Question 2: If you have 95% power, would you be inclined
to interpret a p-value between 0.04
and 0.05 as support for the presence of an effect? Write down your answer – we
will come back to this question later.
If you gave
a different answer on question 1 than on question 2, you are over relying on p-values, and you’ll want to read this
blog post. If you have been collecting larger sample sizes, and continue to rely on p < 0.05 to guide your statistical
inferences, you’ll also want to read on.
When we
have collected data, we often try to infer whether the observed effect is
random noise (the null hypothesis is true) or a signal (the alternative
hypothesis is true). It is useful to consider how much more likely it is that
we observed a specific p-value if the
alternative hypothesis is true, than when the null-hypothesis is true. We can
do this by thinking about (or simulating, or using the great visualization by
Kristoffer Magnusson) how often we could expect to observe a specific p-value when the alternative hypothesis
is true, compared to when the null-hypothesis is true.
The latter
is easy. When the null-hypothesis is true, every p-value is equally likely. So we can expect 1% of p-values to fall between 0.04 and 0.05.
When the
alternative hypothesis is true, we have a probability of finding a significant
effect, which is the statistical power of the test. As power increases, the p-value distribution changes (play
around with the visualization to see how it changes). Very high p-values (e.g., p = 0.99) become less likely, and low p-values (e.g., p = 0.01)
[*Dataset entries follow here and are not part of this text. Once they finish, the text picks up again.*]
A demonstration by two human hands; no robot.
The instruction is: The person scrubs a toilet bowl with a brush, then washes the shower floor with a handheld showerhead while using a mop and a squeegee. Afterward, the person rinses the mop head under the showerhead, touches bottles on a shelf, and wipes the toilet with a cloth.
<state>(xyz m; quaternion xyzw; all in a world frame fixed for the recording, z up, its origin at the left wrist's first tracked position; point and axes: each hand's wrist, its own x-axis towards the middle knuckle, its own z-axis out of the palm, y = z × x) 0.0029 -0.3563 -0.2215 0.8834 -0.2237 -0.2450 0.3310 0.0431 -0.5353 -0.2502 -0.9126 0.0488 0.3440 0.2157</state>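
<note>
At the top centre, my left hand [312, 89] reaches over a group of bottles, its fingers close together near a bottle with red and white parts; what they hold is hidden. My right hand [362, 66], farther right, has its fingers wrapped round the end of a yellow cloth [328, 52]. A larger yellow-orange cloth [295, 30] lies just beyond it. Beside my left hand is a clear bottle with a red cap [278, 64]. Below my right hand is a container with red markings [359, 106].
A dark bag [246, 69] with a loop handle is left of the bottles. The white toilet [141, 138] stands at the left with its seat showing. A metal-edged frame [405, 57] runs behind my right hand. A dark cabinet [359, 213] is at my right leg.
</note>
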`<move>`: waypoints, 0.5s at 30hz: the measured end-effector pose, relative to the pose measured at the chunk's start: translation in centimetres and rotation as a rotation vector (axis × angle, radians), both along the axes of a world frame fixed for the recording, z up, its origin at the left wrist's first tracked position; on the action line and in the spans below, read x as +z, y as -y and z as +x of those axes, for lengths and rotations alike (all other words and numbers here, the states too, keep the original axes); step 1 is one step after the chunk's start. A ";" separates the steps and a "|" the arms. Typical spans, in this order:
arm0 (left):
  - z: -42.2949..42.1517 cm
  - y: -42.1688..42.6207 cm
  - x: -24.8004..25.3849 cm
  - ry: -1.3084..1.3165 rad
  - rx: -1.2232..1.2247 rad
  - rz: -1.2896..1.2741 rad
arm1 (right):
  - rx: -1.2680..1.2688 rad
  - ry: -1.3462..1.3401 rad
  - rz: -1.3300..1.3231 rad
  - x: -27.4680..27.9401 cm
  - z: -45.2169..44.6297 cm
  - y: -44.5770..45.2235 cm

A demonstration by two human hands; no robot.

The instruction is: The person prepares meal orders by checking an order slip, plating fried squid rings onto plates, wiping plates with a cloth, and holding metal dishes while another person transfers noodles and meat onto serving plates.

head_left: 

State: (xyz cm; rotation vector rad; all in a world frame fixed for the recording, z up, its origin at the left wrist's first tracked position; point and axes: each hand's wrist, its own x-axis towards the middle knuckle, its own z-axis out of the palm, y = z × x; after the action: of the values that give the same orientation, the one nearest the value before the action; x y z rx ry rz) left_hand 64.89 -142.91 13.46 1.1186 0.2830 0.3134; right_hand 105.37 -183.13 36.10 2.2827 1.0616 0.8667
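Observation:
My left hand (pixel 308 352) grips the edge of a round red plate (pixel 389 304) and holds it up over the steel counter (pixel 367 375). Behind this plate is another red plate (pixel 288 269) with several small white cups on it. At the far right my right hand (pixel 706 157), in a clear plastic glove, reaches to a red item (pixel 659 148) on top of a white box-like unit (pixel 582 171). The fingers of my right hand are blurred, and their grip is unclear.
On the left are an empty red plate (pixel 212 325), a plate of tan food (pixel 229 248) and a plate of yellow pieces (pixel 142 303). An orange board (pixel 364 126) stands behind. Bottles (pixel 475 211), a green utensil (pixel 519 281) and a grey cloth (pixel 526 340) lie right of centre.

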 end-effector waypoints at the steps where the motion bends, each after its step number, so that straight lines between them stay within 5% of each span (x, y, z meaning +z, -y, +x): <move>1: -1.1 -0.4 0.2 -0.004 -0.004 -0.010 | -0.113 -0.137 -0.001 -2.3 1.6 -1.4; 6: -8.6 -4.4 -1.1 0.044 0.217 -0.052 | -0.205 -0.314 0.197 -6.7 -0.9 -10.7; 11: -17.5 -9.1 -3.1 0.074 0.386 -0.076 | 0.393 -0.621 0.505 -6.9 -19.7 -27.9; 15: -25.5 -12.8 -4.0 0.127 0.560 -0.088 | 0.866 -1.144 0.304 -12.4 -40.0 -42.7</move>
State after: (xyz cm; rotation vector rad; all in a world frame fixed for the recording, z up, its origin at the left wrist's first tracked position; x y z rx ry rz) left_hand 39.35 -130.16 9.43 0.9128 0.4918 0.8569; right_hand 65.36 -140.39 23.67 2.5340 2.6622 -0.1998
become more likely. This increase is really slow. If you have 20% power, a p-value between 0.26 and 0.27 is still
just as likely under the alternative hypothesis (1%) as under the null
hypothesis (only higher p-values are
less likely under the null hypothesis than under the alternative hypothesis). When
power is 50%, a p-value between 0.17-0.18
is just as likely when the alternative hypothesis is true as when the null hypothesis
is true (both are again 1% likely to occur).
If the
power of the test is 50%, a p-value
between 0.16-0.17 is 1.1% likely. That means it is slightly more likely under
the alternative hypothesis, than under the null hypothesis, but not very much
(see Question 1).
If the
power of the test is 50% (not uncommon in psychology experiments), p-values between 0.04 and 0.05 can be
expected around 3.8% of the time, while under the null hypothesis, these p-values can only be expected around 1%
of the time. This means that it is 3.8 times more likely to observe this p-value assuming the alternative
hypothesis is true, than assuming the null hypothesis is true (dear Bayesian
friends: I am also assuming the null hypothesis and the alternative hypothesis
are equally likely a-priori). That’s not a lot, but it is something. Take a
moment to think about which ratio you would need before you would consider
something ‘support’ for the alternative hypothesis (there is no single correct
answer).
As power increases
even more, most of the p-values from
statistical tests will be below 0.01, and there will be relatively few p-values between 0.01 and 0.05. For
example, if you have 99% power with an alpha of 0.05, you might at the same
time have 95% power for an alpha of 0.01. This means that 99% of the p-values can be expected to be lower
than 0.05, but 95% of the p-values will also be below 0.01. That
leaves only 4% of the p-values
between 0.01 and 0.05. I think you’ll see where I am going.
If you have
95% power (e.g., you have 484 participants, 242 in each of two conditions, and you expect
a small effect size of Cohen’s d = 0.3 in a between participants design), and
you observe a p-value between 0.04
and 0.05, the probability of observing this p-value
is 1.1% when the alternative hypothesis is true. It is still 1% when the null
hypothesis is true (see Question 2).
This
example shows how a p-value between
0.16-0.17 can give us exactly the same signal to noise ratio as a p-value between 0.04-0.05. It shows that
when interpreting p-values, it is
important to take the power of the study into consideration.
If your
answer on Question 1 and Question 2 is not the same, you are relying too much
on p-values when drawing statistical
inferences. In both scenarios, the probability of observing this p-value when the alternative hypothesis
is true is 1.1%, and the probability of observing this p-value when the null-hypothesis is true is 1%. This is not enough
to distinguish between the signal and the noise.
When power
is higher than 96%, p-values between
0.04 and 0.05 become more likely
under the null-hypothesis than under the alternative hypothesis. In such
circumstances, it would make sense to say: “p
= 0.041, which does not provide support for our hypothesis”. If you collect
larger sample sizes, always calculate Bayes Factors for converging support (and
be careful if Bayes Factors do not provide support for your hypothesis). Try
out JASP for software that looks just like
SPSS, but also provides Bayes Factors, and is completely free.
Even though
it is often difficult to know how much power you have (it depends on the true
effect size, which is unknown), for any study with 580 participants in each
condition, power is 96% for a pretty small true effect size of Cohen’s d = 0.2.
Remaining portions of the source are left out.